» **Exercise instructions**: Pull out of the data below the stretch of lines bounded by the one containing "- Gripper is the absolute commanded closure" and the one containing "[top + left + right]", both bounds included, unchanged.

» **Source data**:
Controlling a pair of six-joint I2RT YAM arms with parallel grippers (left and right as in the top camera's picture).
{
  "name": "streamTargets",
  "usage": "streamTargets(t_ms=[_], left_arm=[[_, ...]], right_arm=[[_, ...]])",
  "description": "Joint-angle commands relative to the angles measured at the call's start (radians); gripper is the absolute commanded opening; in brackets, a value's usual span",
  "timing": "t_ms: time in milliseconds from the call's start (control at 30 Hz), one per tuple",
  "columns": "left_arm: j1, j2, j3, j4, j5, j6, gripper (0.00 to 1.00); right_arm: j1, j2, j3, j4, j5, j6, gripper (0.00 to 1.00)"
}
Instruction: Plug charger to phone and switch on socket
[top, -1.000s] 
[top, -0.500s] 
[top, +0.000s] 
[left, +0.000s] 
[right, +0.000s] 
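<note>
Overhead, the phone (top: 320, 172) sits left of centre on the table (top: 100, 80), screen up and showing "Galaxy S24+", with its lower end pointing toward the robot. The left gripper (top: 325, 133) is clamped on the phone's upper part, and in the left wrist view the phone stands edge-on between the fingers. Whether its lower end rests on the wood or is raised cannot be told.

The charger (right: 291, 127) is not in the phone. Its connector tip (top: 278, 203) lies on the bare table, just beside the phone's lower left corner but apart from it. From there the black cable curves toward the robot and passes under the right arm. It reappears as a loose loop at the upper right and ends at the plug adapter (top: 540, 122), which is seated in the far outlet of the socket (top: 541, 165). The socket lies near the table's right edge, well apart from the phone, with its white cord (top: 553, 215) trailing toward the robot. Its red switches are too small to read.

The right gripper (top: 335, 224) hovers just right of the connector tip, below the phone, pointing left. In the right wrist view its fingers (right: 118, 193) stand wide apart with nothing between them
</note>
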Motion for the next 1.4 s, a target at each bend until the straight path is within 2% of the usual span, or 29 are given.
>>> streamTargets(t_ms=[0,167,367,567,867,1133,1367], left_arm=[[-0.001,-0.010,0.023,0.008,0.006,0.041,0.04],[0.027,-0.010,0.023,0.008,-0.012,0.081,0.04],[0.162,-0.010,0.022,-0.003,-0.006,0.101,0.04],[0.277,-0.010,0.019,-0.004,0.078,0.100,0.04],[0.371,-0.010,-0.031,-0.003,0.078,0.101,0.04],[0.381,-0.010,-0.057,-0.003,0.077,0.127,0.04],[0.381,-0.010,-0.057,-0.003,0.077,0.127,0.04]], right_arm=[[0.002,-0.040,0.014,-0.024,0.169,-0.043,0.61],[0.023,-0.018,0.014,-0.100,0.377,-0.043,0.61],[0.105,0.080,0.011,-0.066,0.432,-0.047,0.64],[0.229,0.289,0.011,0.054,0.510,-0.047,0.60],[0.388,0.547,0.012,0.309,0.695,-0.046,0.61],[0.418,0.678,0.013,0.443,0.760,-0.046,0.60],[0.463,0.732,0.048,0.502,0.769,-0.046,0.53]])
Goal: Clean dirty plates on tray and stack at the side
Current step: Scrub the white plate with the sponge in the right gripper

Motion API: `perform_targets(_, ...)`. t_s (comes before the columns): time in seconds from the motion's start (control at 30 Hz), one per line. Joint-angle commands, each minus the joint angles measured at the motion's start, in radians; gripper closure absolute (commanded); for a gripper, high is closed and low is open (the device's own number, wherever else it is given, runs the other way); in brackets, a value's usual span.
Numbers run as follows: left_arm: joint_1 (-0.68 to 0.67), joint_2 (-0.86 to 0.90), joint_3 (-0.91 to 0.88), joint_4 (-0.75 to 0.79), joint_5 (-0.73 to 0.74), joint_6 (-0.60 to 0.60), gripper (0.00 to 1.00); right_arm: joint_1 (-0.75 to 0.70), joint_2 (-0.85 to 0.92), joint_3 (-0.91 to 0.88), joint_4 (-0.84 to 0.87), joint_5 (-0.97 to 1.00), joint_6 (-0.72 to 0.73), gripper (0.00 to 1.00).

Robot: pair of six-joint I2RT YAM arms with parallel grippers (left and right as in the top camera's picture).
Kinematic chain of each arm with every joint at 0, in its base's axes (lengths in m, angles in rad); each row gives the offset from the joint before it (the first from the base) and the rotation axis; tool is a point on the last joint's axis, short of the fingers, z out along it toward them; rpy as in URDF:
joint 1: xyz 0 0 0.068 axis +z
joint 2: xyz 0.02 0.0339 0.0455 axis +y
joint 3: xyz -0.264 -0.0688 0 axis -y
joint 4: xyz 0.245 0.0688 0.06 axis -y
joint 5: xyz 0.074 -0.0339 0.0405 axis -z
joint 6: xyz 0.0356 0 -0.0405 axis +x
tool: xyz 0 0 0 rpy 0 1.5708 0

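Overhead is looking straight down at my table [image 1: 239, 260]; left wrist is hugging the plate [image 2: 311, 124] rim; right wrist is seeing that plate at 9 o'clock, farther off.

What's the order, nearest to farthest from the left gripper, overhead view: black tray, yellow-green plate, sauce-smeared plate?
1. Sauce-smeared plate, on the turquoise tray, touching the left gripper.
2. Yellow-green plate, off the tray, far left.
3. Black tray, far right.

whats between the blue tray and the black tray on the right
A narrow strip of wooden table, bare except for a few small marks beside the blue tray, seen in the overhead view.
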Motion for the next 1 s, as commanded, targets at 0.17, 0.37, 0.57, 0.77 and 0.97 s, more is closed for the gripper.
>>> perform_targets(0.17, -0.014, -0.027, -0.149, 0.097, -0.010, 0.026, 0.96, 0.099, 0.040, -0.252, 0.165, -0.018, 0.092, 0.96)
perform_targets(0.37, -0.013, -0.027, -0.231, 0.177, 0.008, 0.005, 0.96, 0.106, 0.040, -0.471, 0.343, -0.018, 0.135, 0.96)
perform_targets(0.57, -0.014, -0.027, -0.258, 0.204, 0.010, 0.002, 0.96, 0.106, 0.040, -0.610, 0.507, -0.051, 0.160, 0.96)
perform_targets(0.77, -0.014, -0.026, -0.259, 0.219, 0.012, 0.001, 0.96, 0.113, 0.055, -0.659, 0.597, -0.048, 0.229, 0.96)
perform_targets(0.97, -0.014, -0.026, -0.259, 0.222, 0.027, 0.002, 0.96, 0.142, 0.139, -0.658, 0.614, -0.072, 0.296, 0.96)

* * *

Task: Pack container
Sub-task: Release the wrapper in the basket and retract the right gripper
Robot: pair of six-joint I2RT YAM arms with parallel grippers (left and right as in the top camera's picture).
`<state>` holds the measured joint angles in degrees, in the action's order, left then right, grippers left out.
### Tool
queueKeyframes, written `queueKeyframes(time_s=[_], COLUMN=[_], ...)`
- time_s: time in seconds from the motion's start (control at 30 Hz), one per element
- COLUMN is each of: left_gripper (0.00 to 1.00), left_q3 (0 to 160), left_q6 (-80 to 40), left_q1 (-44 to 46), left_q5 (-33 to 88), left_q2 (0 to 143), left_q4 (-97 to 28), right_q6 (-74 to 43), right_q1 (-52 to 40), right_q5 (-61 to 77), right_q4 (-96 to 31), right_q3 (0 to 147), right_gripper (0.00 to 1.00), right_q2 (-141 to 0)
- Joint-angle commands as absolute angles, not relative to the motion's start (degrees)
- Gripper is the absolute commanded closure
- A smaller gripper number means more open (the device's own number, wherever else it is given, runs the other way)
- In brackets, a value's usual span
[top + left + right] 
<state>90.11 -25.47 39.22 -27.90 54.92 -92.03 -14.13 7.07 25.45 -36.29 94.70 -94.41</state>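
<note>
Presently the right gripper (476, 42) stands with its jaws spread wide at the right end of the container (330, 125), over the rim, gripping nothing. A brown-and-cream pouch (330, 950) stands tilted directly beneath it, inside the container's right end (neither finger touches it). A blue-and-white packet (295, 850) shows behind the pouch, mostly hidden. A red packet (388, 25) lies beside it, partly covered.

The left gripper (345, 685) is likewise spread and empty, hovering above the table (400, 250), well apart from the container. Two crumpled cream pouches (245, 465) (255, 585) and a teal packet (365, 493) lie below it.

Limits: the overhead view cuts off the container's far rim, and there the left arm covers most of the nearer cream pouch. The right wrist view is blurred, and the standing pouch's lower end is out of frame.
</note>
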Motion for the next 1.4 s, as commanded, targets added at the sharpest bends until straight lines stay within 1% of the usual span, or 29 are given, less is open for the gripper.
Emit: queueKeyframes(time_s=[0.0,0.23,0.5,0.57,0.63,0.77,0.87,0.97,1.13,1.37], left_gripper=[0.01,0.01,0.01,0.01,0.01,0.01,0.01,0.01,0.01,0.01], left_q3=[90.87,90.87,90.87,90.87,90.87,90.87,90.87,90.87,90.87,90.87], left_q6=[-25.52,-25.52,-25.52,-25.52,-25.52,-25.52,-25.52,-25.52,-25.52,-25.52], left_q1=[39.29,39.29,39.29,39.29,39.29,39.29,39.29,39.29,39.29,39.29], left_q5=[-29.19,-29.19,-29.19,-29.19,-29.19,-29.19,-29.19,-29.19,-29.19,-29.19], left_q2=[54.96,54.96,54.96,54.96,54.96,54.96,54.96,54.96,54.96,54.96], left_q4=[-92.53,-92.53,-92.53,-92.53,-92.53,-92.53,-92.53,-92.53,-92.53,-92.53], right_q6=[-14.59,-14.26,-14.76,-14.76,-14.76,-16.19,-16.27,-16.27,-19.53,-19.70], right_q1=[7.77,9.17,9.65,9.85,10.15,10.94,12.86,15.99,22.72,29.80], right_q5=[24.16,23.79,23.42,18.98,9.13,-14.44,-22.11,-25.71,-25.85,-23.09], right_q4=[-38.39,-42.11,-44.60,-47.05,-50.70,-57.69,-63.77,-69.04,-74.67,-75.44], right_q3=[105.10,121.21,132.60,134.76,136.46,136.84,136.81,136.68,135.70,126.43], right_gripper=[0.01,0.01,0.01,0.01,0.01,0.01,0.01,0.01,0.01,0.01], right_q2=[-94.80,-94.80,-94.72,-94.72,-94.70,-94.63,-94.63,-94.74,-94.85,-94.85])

» **Result of this exercise**:
- Gripper is the absolute commanded closure
- A smaller gripper number means more open (the device's own number, wherever else it is given, runs the other way)
- In brackets, a value's usual span
[top + left + right] 

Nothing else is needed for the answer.